The most striking thing here was the variety Lugansky was able to display. Of course, there were fireworks, crashing power and phenomenal weight, but sometimes this is all we're given with Rachmaninov. Lugansky is alive to so much more, especially Rachmaninov's vocal lines. These are sometimes buried within the textures, with rapid motion surrounding them from above and below. Bringing these lines out, making them sing, and even managing the occasional duet, is the real virtuosity here.
Lugansky is a cool performer yet never aloof, and his smile in response to enthusiastic applause showed genuine pleasure. That pleasure also shone through in those lyrical melodies, as much as in any song recital, notable in his shaping of the G flat Prelude, with breathing spaces for the melody. Amidst the cascading virtuosity and left-hand motion of the B flat Prelude, the rich baritone melody emerged singing, and the D major Prelude's Romantic song had liquid, stretching rubato from Lugansky, with the delicate ripples decorating the top. He also offered the full range of Rachmaninov's beloved bells, from an incredibly light touch in the high single notes at the end of that D major Prelude, to the weighty tolls at the end of the A flat Prelude. There are more in the Études-tableaux, with clanging bells at the climax of no. 7, and Lugansky contrasted this beautifully with its ominous opening, blurring pedalling adding to the mystery.

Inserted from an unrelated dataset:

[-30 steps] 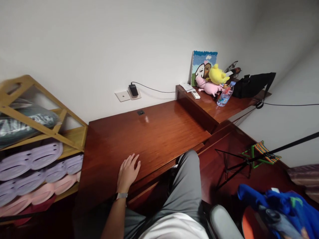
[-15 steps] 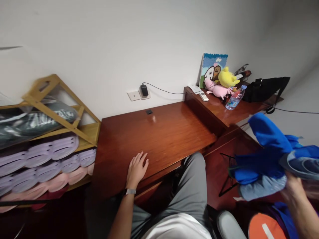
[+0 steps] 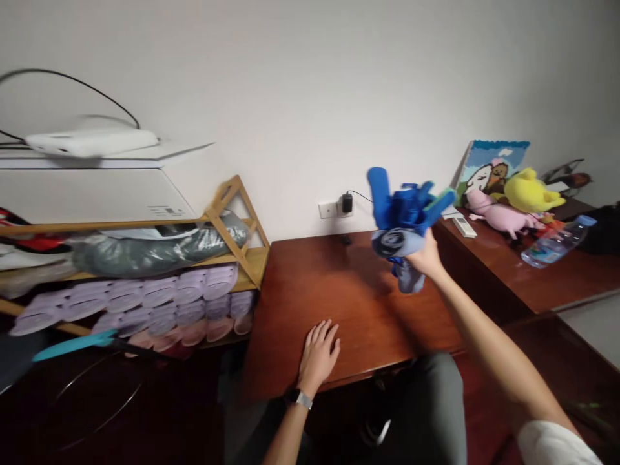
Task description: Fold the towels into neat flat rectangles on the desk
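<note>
Now my right hand (image 3: 427, 255) holds a loose bundle of blue cloth (image 3: 407, 210), and the fingers are closed around its lower side, near a rolled grey-blue part (image 3: 397, 242). The bundle is in the air above the desk (image 3: 300, 290), and a dark shadow lies on the wood below it. My left hand (image 3: 318, 355) rests palm down near the front edge, with the fingers slightly spread and holding nothing.

As I judge it, the main risk is that the bundle comes apart. It seems to be several soft pieces, and I grip it from one side only, so an outer piece could slip out, or the roll could open. A strip sticks up toward the wall, where the black charger (image 3: 347, 203) has a thin cable (image 3: 359, 194); if I swing too far, the cloth could catch it. A wide swing to the right could also push the plastic bottle (image 3: 557, 242), which stands tilted-looking beside the pink plush toy (image 3: 504, 216).

Compared with the earlier frame, the bundle has moved from low at my right, beside the desk, to over it. My left hand has stayed flat on the wood. The view has turned to the left, so more of the wooden rack (image 3: 256, 258) shows, and the orange thing at my right has gone from sight.
</note>
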The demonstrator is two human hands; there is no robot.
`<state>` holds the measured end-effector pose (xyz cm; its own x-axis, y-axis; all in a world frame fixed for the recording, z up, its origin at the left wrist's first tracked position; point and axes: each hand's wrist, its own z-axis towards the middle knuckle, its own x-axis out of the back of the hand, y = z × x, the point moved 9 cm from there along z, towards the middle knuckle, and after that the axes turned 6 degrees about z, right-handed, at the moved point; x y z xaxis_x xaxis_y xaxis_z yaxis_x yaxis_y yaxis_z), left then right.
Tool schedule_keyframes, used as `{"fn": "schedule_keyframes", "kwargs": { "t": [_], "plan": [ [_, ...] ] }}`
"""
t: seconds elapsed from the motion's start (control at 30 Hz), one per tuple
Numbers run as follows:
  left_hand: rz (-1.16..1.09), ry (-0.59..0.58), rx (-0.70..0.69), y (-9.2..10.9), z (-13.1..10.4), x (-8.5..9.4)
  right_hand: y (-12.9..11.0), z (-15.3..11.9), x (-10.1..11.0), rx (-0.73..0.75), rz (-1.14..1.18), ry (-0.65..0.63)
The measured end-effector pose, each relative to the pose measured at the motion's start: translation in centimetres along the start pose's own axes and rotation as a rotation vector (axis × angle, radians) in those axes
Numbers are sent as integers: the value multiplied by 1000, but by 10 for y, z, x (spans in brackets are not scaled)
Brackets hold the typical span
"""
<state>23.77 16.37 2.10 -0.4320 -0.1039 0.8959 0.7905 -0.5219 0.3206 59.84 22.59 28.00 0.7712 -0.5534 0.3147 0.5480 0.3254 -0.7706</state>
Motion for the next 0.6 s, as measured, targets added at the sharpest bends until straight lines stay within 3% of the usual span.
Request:
{"fn": "schedule_keyframes", "kwargs": {
  "t": [0.1, 0.2, 0.27, 0.3, 0.37, 0.43, 0.5, 0.6],
  "plan": [
    [-19, -26, 16, -4, -5, -2, -16, 40, -132, 127, -185, -290],
    [-57, -63, 37, -11, -11, -12, -19, 45, -259, 221, -410, -510],
    [-82, -83, 61, -18, -16, -22, -3, 30, -323, 140, -549, -592],
    [-91, -92, 80, -22, -18, -28, 9, 19, -344, 70, -591, -609],
    [-99, -120, 122, -30, -22, -40, 32, -11, -369, -41, -602, -607],
    [-96, -155, 154, -35, -25, -51, 50, -48, -375, -46, -555, -606],
    [-92, -184, 154, -36, -27, -59, 66, -85, -365, -17, -521, -617],
    [-95, -175, 136, -36, -26, -60, 94, -127, -334, -45, -528, -622]
  ]
}}
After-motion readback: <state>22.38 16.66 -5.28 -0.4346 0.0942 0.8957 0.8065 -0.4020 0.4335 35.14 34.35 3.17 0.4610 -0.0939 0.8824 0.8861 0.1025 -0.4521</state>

The Variations on a theme of Corelli (actually variations on the famous La Folia tune, used by Corelli as well as others) also gave Lugansky the opportunity to show us more variety, from the contemplative, chorale-like textures of the opening Theme and the 14th variation, and the 5th and 6th's spiky, nervy rhythms, to the final variations' driving gallops. Again, Lugansky was mesmerising in the rapid virtuosity, but it was in the Intermezzo's improvisatory melody, and the wandering arabesque of the 15th, with its insistent blue note, that he was at his most captivating.
In the Op.39 Études-tableaux, Lugansky showed us even more drive, with phenomenal, almost crazy rapid action at the top of the keyboard in no. 3. Yet once again, he could contrast this with the light, dancing rhythms in no. 4 to follow, with even a hint of humour here, a welcome touch amid the intensity of the programme. All these mood changes were brought together in the final Étude-tableau, with its dramatic opening, playful central moments, before Lugansky piled on the weight, building to a crashing conclusion.
Surely this must have been an exhausting programme to deliver, yet Lugansky looked almost as relaxed and at ease as when he had first walked out onto the stage some two hours earlier, eagerly returning to offer two encores. His first was Rachmaninov's arrangement of Kreisler's Liebesleid, given a gloriously louche feel, with glassy right-hand filigree, and he followed this up with the short but driven Oriental Sketch, with its brief snippet of strange melody amidst the racing momentum. It was impossible not to delight in a performer so clearly at home in his repertoire, and I look forward to his return in May.